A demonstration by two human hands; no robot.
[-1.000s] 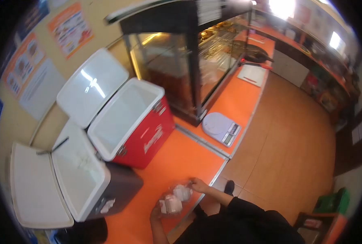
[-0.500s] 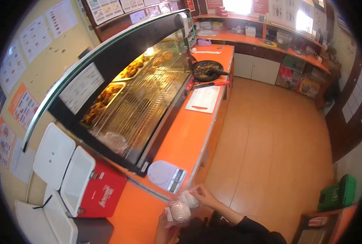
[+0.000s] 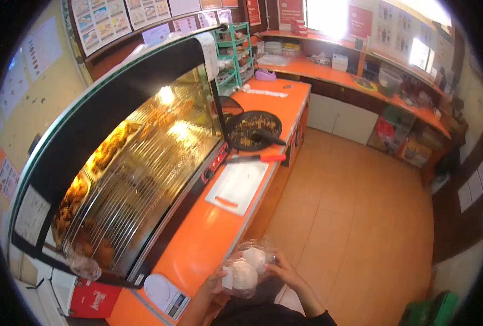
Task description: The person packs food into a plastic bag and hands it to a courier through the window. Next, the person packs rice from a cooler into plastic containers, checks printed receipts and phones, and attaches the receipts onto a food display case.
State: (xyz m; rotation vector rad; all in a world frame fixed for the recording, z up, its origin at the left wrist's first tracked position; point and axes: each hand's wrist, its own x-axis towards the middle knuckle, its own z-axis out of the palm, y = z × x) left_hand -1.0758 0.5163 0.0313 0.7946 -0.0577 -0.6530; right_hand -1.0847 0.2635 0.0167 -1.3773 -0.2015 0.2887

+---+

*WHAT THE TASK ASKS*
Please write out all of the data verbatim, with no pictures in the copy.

*RESULT*
A demonstration by two human hands; no robot.
[-1.000s] 
[-0.500s] 
[+0.000s] 
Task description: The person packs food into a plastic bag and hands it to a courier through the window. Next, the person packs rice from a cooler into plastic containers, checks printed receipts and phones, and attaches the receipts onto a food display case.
State: (xyz m; rotation vector rad; all in a world frame fixed for the recording, z up, its origin at the left wrist's first tracked position; point and axes: each hand's wrist, its own x-axis towards the middle knuckle, its own z-axis out of the palm, y = z × x) left_hand -1.0758 0.5163 0.0313 0.7946 -0.0577 -0.6530; right_hand -1.0847 0.2635 0.0167 -1.3773 -0.2015 0.2887

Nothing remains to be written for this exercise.